STORED DATA below:
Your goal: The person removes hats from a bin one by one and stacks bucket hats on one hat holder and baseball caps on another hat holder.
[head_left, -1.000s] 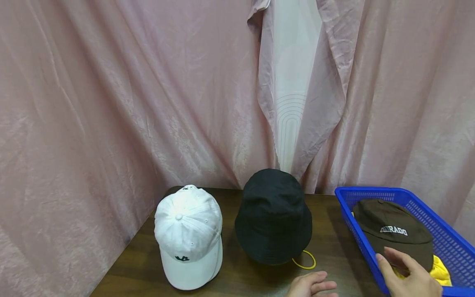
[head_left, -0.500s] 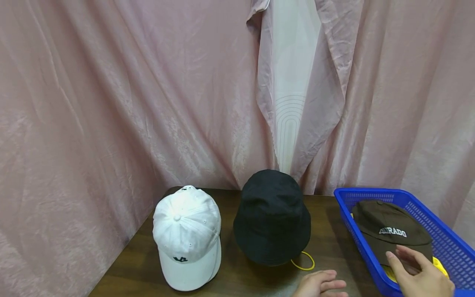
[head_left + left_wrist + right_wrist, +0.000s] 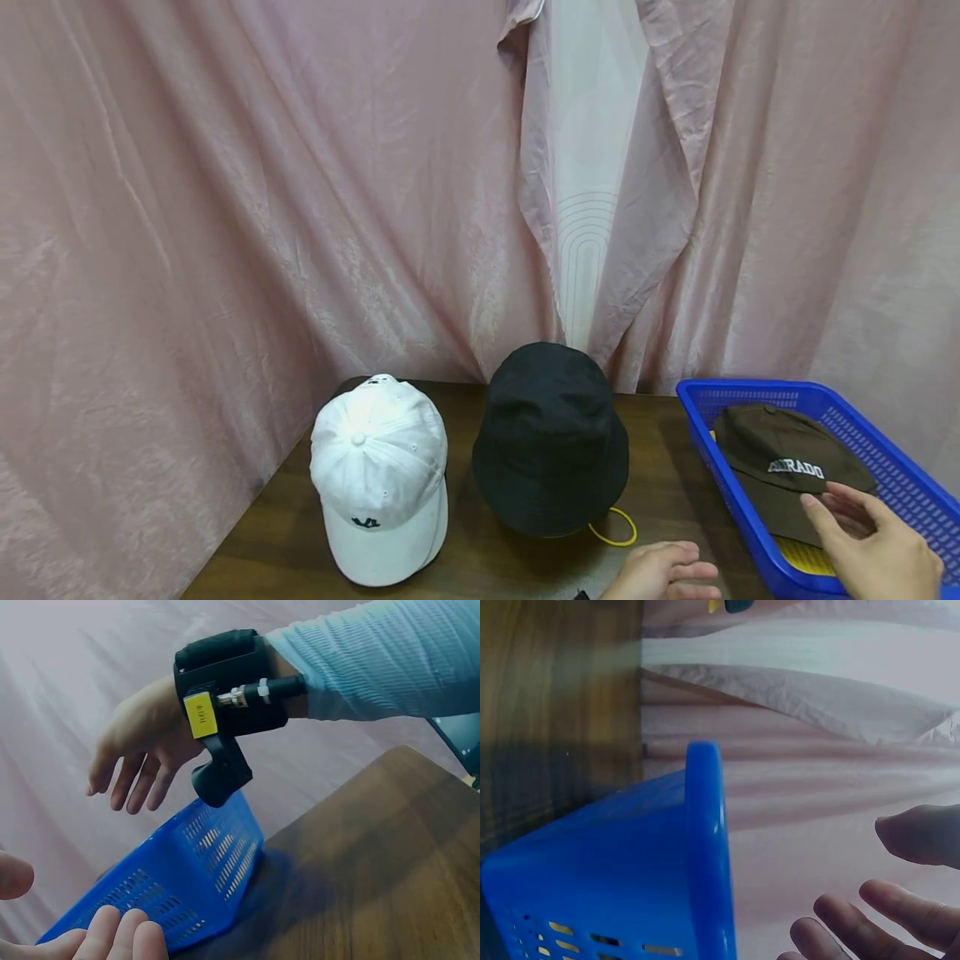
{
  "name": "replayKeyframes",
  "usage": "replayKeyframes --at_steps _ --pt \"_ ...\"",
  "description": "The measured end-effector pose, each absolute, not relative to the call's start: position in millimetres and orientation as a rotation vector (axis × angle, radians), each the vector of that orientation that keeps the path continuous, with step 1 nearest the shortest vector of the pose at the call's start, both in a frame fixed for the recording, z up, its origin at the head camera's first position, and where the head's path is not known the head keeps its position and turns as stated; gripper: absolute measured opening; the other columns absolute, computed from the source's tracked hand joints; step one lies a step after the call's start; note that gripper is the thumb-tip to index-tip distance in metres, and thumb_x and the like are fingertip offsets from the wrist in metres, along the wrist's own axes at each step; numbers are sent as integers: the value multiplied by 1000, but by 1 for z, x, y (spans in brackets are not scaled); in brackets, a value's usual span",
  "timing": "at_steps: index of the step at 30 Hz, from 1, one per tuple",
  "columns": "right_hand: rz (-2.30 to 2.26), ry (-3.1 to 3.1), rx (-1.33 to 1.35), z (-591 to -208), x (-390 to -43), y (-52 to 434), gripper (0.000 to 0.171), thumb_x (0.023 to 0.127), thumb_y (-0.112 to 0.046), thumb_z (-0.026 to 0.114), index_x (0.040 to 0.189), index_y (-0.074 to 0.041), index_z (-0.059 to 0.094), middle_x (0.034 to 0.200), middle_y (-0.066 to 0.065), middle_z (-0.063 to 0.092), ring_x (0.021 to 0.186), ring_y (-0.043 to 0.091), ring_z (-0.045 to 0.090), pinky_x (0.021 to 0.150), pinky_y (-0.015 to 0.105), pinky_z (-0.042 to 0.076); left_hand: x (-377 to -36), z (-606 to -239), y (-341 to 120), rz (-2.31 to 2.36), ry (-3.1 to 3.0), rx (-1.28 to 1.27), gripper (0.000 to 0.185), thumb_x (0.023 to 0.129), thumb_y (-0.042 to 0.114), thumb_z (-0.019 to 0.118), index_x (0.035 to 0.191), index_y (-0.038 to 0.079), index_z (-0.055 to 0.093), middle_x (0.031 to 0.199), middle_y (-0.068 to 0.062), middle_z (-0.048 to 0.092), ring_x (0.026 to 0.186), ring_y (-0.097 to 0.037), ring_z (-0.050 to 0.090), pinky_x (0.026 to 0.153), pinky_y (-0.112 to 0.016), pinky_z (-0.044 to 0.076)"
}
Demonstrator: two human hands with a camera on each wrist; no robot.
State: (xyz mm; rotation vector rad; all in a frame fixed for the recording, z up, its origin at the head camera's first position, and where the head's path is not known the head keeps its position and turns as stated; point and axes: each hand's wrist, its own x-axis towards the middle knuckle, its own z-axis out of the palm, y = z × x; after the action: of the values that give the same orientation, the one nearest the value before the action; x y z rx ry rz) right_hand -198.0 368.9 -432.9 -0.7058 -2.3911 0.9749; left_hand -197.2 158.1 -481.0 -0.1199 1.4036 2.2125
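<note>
A brown cap (image 3: 787, 479) with white lettering lies in a blue mesh basket (image 3: 907, 487) at the right, over something yellow (image 3: 806, 557). My right hand (image 3: 873, 546) hovers above the cap's brim with fingers spread and relaxed, holding nothing; the left wrist view shows the right hand (image 3: 142, 754) above the basket (image 3: 180, 877). On the table beside the basket, my left hand (image 3: 663, 571) rests open. Further left on the table (image 3: 285, 533) sit a white cap (image 3: 378, 475) and a black bucket hat (image 3: 551, 437).
A yellow cord loop (image 3: 615, 529) lies at the bucket hat's front edge. Pink curtains (image 3: 225, 208) hang close behind and to the left of the table. The basket's rim (image 3: 705, 847) fills the right wrist view.
My right hand has moved right and further over the basket, above the brown cap. My left hand has slid slightly right on the table. The hats have not moved.
</note>
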Motion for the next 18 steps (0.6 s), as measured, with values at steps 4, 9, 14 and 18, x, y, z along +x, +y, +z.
replayKeyframes --at_steps 4,9,14,18 --pt "962 -2418 -725 -434 -201 374 58 97 -34 67 129 11 54 120 34 61 72 18 64 112 62 17 -197 -479 164 2231 1421 -97 12 96 4 59 103 -2 66 99 -23 73 97 -43 70 84 -43 57" --pt "949 -2492 -752 -434 -206 384 66 96 -42 65 131 13 52 119 35 61 107 52 58 106 64 25 -199 -480 171 2197 1450 -41 12 96 0 59 104 -3 68 97 -18 73 98 -42 70 87 -44 56" --pt "933 -2539 -746 -433 -214 397 71 95 -44 66 131 15 50 122 37 59 110 52 58 92 59 39 -205 -482 181 2149 1512 -29 11 94 -3 63 104 -1 65 94 -12 74 95 -37 72 87 -44 56" --pt "956 -2580 -764 -434 -219 406 74 97 -45 63 135 17 45 128 41 52 112 55 55 89 59 43 -206 -484 189 2117 1559 -33 12 91 -3 66 103 1 64 91 -11 74 90 -32 74 83 -38 58"
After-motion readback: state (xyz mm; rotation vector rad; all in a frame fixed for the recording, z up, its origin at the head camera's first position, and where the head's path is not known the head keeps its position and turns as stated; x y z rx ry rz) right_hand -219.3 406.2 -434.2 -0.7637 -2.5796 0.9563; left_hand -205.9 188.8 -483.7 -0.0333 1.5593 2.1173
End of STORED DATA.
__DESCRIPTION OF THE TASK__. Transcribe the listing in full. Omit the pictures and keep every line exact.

__ANSWER TO THIS PROBLEM__.
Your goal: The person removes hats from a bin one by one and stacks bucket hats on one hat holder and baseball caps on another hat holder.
[head_left, -1.000s] 
[head_left, -0.500s] 
[head_left + left_wrist + right_wrist, +0.000s] 
{
  "name": "replayKeyframes",
  "usage": "replayKeyframes --at_steps _ --pt \"_ ...\"",
  "description": "The measured end-effector pose, each absolute, not relative to the call's start: position in millimetres and orientation as a rotation vector (axis × angle, radians), each the vector of that orientation that keeps the path continuous, with step 1 nearest the shortest vector of the pose at the call's start, both in a frame fixed for the recording, z up, its origin at the head camera's first position, and where the head's path is not known the head keeps its position and turns as stated; gripper: absolute measured opening; the other columns absolute, computed from the source's tracked hand joints; step one lies a step after the call's start; note that gripper is the thumb-tip to index-tip distance in metres, and thumb_x and the like are fingertip offsets from the wrist in metres, along the wrist's own axes at each step; numbers are sent as integers: the value multiplied by 1000, but by 1 for z, x, y (spans in brackets are not scaled); in brackets, a value's usual span",
  "timing": "at_steps: index of the step at 30 Hz, from 1, one per tuple",
  "columns": "right_hand: rz (-2.30 to 2.26), ry (-3.1 to 3.1), rx (-1.33 to 1.35), z (-591 to -208), x (-390 to -43), y (-52 to 434), gripper (0.000 to 0.171), thumb_x (0.023 to 0.127), thumb_y (-0.112 to 0.046), thumb_z (-0.026 to 0.114), index_x (0.040 to 0.189), index_y (-0.074 to 0.041), index_z (-0.059 to 0.094), middle_x (0.034 to 0.200), middle_y (-0.066 to 0.065), middle_z (-0.063 to 0.092), ring_x (0.021 to 0.186), ring_y (-0.043 to 0.091), ring_z (-0.045 to 0.090), pinky_x (0.021 to 0.150), pinky_y (-0.015 to 0.105), pinky_z (-0.042 to 0.076); left_hand: x (-377 to -36), z (-606 to -239), y (-341 to 120), rz (-2.31 to 2.36), ry (-3.1 to 3.0), rx (-1.28 to 1.27), gripper (0.000 to 0.185), thumb_x (0.023 to 0.129), thumb_y (-0.042 to 0.114), thumb_z (-0.019 to 0.118), index_x (0.035 to 0.191), index_y (-0.038 to 0.079), index_z (-0.055 to 0.093), middle_x (0.031 to 0.199), middle_y (-0.068 to 0.062), middle_z (-0.048 to 0.092), ring_x (0.026 to 0.186), ring_y (-0.097 to 0.037), ring_z (-0.050 to 0.090), pinky_x (0.026 to 0.153), pinky_y (-0.112 to 0.016), pinky_z (-0.044 to 0.076)"
}
Demonstrator: two human hands with a camera on each wrist; no robot.
State: (xyz mm; rotation vector rad; all in a frame fixed for the recording, z up, its origin at the head camera's first position, and where the head's path is not known the head keeps its position and turns as stated; point and axes: each hand's wrist, its own x-axis towards the middle knuckle, its own z-axis out of the palm, y = z × x; after the action: of the values that give the same orientation, the one nearest the value before the action; x y z rx ry rz) right_hand -198.0 368.9 -432.9 -0.7058 -2.3911 0.9749; left_hand -197.2 158.1 -481.0 -0.1199 1.4036 2.2125
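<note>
A brown cap (image 3: 787, 479) with white lettering lies in a blue mesh basket (image 3: 907, 487) at the right, over something yellow (image 3: 806, 557). My right hand (image 3: 873, 546) hovers above the cap's brim with fingers spread and relaxed, holding nothing; the left wrist view shows the right hand (image 3: 142, 754) above the basket (image 3: 180, 877). On the table beside the basket, my left hand (image 3: 663, 571) rests open. Further left on the table (image 3: 285, 533) sit a white cap (image 3: 378, 475) and a black bucket hat (image 3: 551, 437).
A yellow cord loop (image 3: 615, 529) lies at the bucket hat's front edge. Pink curtains (image 3: 225, 208) hang close behind and to the left of the table. The basket's rim (image 3: 705, 847) fills the right wrist view.
My right hand has moved right and further over the basket, above the brown cap. My left hand has slid slightly right on the table. The hats have not moved.
</note>
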Motion for the next 18 steps (0.6 s), as measured, with values at steps 4, 9, 14 and 18, x, y, z along +x, +y, +z.
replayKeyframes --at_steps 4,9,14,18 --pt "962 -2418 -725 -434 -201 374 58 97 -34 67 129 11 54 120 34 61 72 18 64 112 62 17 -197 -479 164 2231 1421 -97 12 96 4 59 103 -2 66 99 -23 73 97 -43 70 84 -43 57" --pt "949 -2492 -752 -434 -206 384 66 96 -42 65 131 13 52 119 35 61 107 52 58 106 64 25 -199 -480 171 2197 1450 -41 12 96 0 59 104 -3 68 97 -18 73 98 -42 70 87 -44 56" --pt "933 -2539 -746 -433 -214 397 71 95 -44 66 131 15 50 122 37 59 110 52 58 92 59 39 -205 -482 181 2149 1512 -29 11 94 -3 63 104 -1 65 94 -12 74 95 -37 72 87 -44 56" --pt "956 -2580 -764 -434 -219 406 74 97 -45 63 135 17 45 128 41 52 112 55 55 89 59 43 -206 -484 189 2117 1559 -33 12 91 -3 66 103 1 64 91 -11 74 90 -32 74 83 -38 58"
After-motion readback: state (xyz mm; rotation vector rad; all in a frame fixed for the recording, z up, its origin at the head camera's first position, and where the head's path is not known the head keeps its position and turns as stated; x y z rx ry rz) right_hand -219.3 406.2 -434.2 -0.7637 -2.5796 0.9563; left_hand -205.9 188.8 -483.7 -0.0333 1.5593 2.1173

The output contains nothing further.